Петя! Валяясь в лагере под забором с такими же как и я доходягами, я давно попрощался с жизнью и было всё равно, что со мной будет. А теперь, восстанавливая силы, чувствовал просыпающийся интерес к жизни. Но к какой жизни? Я прекрасно понимал, что со мной случилось, было жутко, но не знал что делать. Думаю, ты меня поймёшь…
До отъезда я уже набрал вес, даже силу, но мускулы были слабые, висели как тряпки. Тут пришёл очередной приказ и подразделение дяди ночью погрузили на поезд и мы отправились, пересекая всю Германию, во Францию для охраны военных объектов, которые готовили немцы от Второго фронта Союзников. Во Франции мы прибыли в местечко Сен Мишель. Расположились в бывших французских казармах. Пробыв несколько недель, переехали в Дижон, а затем в Верден. Там я совсем почти поправился. Так как начальник отряда очень хорошо относился к дяде, мне выдали пропуск уходить и возвращаться когда я хочу. В Вердене видел памятник русским, там было несколько пушек русского производства и русское кладбище павших в боях за Францию. Удивительно, несмотря на войну, кладбище сохранилось чистым и убранным, белые кресты с фамилиями похороненных.
В Вердене встретил и живых участников экспедиционного корпуса оставшихся ещё с первой мировой войны, а также эмигрантов революции. Однажды познакомился с одним русским, владельцем ресторана, который оказался бывшим начальником Ревельского Его Императорского Величества порта. Поговорили с ним, он пригласил меня прийти после закрытия ресторана. Днём обслуживал немцев, а после собирались его друзья, бывшие царские генералы. Я был для них слишком молод, мне было 23 года, но их всё интересовало о России после революции. На все вопросы получали от меня искренние ответы, но я был патриотом СССР, отвечал им резко и крепко. После некоторого времени хозяин ресторана принёс несколько папок с бумагами. Разговор зашёл о том, как они за границей создавали комитеты по освобождению России от большевизма. Просмотрев некоторые бумаги я, сопляк по сравнению с ними, возмутившись, покрыл их матом, назвав всех сталинскими агентами, губителями миллионов невинных русских подвергшихся репрессиям. Знаешь, что они делали, они засылали в Россию своих «ходоков», которые составляли фальшивые списки, но с именами, адресами и местом жительства. На Кубани у них были составлены списки по сотням казаков с есаулами и полной организацией.

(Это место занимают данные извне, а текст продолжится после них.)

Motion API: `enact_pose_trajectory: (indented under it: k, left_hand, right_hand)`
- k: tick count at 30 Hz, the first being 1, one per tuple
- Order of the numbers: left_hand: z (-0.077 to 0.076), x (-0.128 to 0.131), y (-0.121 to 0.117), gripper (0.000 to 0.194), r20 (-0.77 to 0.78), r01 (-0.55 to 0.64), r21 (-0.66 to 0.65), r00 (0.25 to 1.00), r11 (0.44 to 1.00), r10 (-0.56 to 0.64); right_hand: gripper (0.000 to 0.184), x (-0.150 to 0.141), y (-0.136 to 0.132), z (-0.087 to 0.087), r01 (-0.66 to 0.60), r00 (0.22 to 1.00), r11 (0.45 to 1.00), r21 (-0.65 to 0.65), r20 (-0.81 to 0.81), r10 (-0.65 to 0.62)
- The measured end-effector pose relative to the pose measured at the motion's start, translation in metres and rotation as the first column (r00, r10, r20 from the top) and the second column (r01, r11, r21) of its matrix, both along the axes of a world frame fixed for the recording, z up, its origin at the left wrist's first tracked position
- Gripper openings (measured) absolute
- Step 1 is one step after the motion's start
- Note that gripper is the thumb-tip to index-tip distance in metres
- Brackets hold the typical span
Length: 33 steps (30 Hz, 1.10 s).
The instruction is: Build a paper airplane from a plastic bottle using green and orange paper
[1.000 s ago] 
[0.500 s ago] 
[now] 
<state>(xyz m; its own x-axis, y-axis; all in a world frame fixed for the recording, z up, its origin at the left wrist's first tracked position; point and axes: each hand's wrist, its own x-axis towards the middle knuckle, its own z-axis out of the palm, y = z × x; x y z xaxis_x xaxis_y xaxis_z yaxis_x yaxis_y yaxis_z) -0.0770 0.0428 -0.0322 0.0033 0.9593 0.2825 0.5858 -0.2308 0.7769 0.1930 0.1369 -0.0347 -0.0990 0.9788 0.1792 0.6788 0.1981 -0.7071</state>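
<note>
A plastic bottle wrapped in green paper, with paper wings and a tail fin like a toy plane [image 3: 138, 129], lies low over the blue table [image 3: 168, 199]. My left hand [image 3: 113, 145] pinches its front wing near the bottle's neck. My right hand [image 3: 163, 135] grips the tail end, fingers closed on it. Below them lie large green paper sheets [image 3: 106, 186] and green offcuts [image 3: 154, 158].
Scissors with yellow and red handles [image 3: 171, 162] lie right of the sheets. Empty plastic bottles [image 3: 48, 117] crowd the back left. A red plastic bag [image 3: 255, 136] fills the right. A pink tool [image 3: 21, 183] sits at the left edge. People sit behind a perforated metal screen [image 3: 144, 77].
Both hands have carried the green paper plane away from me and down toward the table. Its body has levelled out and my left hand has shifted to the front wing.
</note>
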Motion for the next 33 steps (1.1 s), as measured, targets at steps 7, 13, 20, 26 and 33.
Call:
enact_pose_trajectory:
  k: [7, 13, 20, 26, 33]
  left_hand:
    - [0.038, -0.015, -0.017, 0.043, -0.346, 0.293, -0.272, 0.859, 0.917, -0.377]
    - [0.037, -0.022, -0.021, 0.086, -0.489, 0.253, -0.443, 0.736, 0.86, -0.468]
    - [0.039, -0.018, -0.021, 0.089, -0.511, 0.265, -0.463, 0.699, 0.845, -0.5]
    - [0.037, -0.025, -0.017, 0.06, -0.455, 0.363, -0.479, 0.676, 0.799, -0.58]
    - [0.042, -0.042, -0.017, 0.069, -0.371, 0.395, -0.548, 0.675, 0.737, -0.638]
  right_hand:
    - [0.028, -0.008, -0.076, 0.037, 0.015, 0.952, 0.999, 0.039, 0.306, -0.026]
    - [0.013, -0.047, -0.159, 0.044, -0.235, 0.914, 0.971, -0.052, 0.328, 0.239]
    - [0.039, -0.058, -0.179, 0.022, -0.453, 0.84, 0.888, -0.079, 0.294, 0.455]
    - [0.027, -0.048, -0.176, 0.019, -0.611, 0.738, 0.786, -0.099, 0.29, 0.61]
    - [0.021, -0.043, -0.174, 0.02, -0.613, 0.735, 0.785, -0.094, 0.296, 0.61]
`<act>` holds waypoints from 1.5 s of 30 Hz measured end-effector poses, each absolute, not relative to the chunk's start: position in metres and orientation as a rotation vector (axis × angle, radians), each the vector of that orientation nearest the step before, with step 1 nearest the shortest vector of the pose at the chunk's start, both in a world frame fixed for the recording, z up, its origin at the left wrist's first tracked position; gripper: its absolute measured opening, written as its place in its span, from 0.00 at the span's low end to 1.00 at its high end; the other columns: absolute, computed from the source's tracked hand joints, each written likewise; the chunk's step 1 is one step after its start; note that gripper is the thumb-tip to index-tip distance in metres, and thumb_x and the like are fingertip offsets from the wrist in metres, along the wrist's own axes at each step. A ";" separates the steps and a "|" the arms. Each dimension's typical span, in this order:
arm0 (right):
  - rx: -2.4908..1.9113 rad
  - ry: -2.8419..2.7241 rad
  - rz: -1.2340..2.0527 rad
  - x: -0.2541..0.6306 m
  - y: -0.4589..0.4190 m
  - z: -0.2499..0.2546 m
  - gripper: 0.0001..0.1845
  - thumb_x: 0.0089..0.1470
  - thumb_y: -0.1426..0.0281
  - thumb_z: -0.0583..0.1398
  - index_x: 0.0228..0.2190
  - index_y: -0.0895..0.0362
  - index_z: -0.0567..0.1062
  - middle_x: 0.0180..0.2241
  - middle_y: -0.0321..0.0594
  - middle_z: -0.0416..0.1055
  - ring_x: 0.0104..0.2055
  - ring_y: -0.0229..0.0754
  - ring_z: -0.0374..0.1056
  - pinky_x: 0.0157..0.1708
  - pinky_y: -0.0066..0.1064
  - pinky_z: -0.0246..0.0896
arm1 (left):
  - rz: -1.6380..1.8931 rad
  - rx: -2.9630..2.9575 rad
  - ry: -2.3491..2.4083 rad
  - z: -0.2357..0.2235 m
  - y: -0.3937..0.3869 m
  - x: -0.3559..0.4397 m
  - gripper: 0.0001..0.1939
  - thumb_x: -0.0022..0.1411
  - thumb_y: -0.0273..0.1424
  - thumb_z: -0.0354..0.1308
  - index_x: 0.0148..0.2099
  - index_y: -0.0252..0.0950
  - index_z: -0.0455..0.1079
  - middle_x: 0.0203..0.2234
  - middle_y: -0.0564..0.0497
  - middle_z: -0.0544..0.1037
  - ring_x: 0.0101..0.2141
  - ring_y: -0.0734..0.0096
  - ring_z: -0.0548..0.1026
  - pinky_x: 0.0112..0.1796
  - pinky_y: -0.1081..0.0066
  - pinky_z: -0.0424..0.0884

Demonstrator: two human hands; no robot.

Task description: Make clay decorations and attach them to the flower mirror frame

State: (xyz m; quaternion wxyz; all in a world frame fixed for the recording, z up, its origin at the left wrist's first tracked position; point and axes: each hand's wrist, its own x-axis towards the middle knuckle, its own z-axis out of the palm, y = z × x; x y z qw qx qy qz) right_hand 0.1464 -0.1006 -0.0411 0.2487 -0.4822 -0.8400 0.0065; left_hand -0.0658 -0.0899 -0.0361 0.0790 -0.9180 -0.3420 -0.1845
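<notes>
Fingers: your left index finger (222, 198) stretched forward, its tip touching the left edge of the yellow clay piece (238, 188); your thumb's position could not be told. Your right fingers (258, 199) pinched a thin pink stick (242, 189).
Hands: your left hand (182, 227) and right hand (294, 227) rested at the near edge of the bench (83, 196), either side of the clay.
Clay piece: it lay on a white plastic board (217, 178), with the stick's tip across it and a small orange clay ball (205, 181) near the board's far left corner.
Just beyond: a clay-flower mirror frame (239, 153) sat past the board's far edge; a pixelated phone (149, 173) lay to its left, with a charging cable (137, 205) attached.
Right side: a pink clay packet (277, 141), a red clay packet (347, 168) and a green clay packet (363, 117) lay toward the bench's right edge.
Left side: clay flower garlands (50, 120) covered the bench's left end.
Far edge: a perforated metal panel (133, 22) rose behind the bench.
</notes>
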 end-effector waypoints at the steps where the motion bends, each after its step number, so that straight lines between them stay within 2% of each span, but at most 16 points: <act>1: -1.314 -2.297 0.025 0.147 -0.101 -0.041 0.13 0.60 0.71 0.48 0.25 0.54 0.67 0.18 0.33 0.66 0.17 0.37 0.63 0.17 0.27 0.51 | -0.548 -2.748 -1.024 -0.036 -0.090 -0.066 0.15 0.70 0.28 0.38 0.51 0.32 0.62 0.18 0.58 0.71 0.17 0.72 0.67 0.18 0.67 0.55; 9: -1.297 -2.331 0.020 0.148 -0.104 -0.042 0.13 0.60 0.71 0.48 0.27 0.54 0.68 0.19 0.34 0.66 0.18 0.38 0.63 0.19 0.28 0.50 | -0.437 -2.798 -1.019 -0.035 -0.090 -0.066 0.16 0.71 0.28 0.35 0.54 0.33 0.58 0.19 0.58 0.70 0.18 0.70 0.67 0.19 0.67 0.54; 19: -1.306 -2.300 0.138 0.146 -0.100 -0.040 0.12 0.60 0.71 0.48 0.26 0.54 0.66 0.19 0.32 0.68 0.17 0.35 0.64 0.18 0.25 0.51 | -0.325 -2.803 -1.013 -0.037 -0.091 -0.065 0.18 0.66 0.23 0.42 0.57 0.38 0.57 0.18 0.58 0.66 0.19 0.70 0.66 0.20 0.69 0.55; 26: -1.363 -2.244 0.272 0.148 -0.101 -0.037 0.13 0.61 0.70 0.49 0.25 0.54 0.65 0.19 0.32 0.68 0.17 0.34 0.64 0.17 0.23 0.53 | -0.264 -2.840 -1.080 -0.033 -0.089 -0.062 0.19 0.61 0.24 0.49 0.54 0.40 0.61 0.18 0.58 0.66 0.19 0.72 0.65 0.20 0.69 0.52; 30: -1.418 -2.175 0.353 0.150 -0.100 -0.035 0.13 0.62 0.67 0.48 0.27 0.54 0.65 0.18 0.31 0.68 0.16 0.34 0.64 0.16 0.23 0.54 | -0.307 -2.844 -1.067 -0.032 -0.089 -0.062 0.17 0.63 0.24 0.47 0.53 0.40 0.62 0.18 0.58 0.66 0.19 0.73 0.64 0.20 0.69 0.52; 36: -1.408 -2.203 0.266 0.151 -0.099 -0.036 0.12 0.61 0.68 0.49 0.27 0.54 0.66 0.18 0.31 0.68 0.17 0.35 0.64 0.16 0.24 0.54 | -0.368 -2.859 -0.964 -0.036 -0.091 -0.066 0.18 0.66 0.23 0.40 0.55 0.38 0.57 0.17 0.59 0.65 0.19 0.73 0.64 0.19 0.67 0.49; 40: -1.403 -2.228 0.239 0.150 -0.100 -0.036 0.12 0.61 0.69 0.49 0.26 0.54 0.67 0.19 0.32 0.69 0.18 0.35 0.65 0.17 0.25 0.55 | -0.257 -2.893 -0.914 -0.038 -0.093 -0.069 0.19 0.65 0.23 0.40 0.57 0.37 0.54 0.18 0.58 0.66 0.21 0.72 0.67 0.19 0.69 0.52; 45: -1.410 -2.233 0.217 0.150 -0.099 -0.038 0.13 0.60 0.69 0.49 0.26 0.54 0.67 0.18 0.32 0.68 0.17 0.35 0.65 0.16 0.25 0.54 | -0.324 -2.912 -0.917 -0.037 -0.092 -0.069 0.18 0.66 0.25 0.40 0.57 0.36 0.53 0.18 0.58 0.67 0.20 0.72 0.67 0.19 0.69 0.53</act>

Эти списки публиковались за границей и попадали прямо в СССР. А отсюда и все репрессии и расстрелы «по ошибке». Я вспомнил и рассказал, как у нас в одном колхозе арестовали старика сторожа, который и был, наверное, их ходоком так как у него было много тетрадей с фамилиями и именами. Тогда мы этому не придали значения, а сейчас, в разговоре, я понял, что это и была их работа. Просидели до 8 утра и мы расстались. Я ушёл злой, но они были очень довольны беседой. Больше их не видел.
В 44 году, на востоке, для немцев ситуация настолько усложнялась, что они вынуждены были целые дивизии, ночью, авиацией отправлять на Восточный фронт. Вот и потребовалась им казачья дивизия – занять охрану секретных объектов. Так как я не мог дольше оставаться с дядей Яковым в его дивизии (отказался наотрез), он и здесь устроил мою дальнейшую судьбу. К нему часто заходил немецкий генерал из резерва верховного командования, он говорил по-русски и однажды увидев, что я сидел за шахматной доской, предложил сыграть. Я его, конечно, обыграл, а он был большим энтузиастом шахмат. На просьбу дяди, он сказал, что возьмёт меня с собой. В его распоряжении был состав из трёх пассажирских вагонов, где он меня и поместил. Вот такие, Петя, повороты судьбы. С родным дядей не пошёл, а с немецким генералом разъезжаю в литерном поезде и играю с ним в шахматы. Не поверишь, Петя, сижу я, советский офицер, играю в шахматы с врагом и нету во мне злобы. Не знаю, что со мной стало. Наверное, после боёв, после плена, после концлагеря, после блока доходяг, моя ненависть к врагу осталась где-то там… умерла вместо меня…
Итак, я распрощался с дядей и уехал из Франции в Германию. Состав имел, несмотря на хаос в транспорте, свободный проход. Союзники, перед открытием Второго фронта, усилили бомбёжку и днём и ночью. Представь себе, волна за волной тысячи самолётов сбрасывали бомбы. Было, проезжали утром – стоял город, возвращаясь вечером – оставались одни развалины. Нельзя передать словами, нужно было всё это видеть и пережить. Это была тактика американцев, которую они применяли потом в любом месте. Для них нет ни законов, ни правил.